## The task
Search the material for the string "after", then report how many lines hold it, with no other text.

## Provided data
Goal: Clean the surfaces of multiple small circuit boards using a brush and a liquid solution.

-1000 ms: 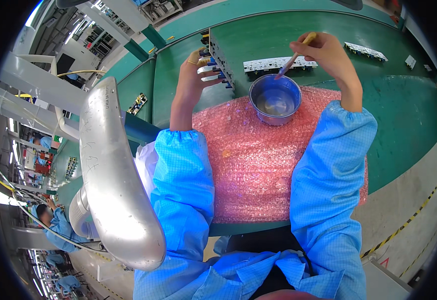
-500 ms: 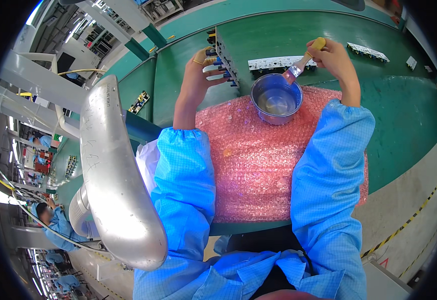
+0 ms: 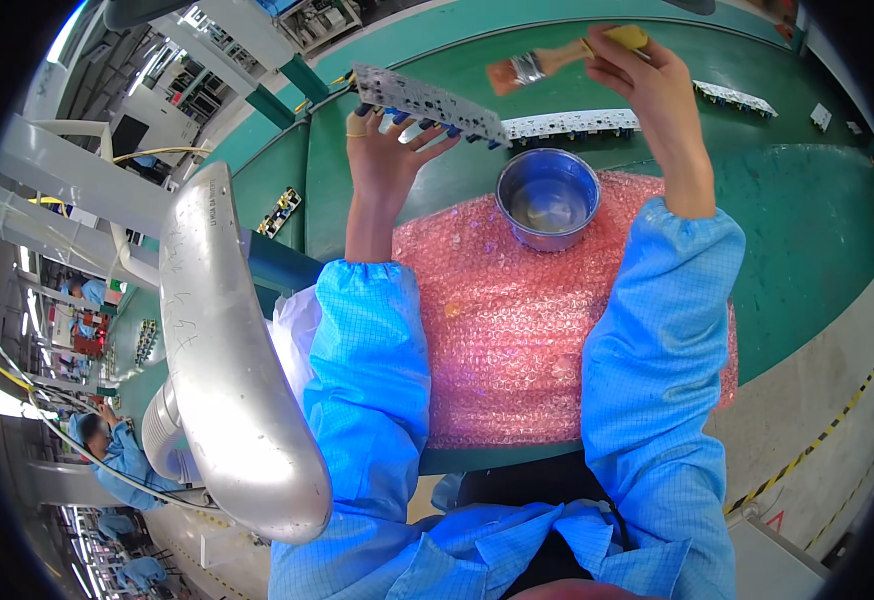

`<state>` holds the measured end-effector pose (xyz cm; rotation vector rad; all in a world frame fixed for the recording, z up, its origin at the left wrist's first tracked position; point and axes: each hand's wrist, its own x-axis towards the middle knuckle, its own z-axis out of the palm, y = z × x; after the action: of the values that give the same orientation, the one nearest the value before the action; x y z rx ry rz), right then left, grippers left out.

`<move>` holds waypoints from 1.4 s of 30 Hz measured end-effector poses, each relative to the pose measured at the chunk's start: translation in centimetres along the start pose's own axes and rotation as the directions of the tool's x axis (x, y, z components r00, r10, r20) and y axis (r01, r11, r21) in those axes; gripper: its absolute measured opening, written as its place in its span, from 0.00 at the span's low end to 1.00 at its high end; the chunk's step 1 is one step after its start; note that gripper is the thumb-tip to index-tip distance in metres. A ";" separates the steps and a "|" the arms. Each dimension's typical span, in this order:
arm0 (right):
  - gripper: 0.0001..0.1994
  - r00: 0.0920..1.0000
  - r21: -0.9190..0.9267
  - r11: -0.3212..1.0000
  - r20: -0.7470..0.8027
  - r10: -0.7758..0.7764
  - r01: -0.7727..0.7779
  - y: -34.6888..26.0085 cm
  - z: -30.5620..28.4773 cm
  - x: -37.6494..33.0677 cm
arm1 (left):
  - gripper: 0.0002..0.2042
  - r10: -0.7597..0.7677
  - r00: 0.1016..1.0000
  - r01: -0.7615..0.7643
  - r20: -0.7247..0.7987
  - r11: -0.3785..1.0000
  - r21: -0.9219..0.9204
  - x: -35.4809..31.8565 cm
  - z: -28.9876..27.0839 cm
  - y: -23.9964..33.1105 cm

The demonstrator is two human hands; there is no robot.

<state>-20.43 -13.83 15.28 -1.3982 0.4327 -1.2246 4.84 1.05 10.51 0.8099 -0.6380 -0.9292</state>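
A long circuit board [image 3: 427,100] is held up and tilted in my left hand [image 3: 382,160], its pale underside facing up and dark blue parts hanging below. My fingers grip it from beneath along its left half. In my right hand [image 3: 652,80] is a paintbrush [image 3: 557,58] with a yellow-ended wooden handle, a metal ferrule and reddish-brown bristles. The bristles point left, beyond the board's right part and apart from it. Below them stands a round metal bowl [image 3: 547,200] with clear liquid in it, on pink bubble wrap [image 3: 517,330].
Another circuit board [image 3: 577,124] lies behind the bowl; a further one [image 3: 735,98] is at the far right, near a small white piece [image 3: 820,117]. A silver fume hood [image 3: 227,360] on a flexible hose stands left of my left arm. Co-workers sit at the far left.
The circuit board has turned from nearly upright to a flatter tilt, its pale face now showing. The brush has lifted from the bowl's rim and moved up and left.
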 end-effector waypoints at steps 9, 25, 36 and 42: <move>0.14 0.988 0.362 0.932 0.141 -0.063 0.008 0.6 4.8 -0.5 | 0.32 0.073 0.976 -0.022 0.203 0.970 -0.240 -1.1 2.9 -1.5; 0.14 0.996 0.081 0.997 0.085 -0.022 0.015 1.4 4.0 -0.5 | 0.40 0.181 0.939 -0.120 0.293 0.969 -0.214 -1.5 3.6 -2.0; 0.13 0.995 0.074 0.995 0.076 -0.071 0.065 0.4 2.3 -0.2 | 0.39 0.193 0.951 -0.142 0.240 0.966 -0.215 -1.5 3.9 -1.9; 0.13 0.998 -0.092 0.995 -0.035 -0.047 0.043 2.0 -1.0 0.9 | 0.41 0.226 0.952 -0.152 0.207 0.935 -0.319 -1.6 4.0 -0.8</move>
<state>-20.16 -15.62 13.63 -1.4715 0.4908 -1.2826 0.68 0.92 11.86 0.3581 -0.7499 -0.9250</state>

## Solution for this exercise
2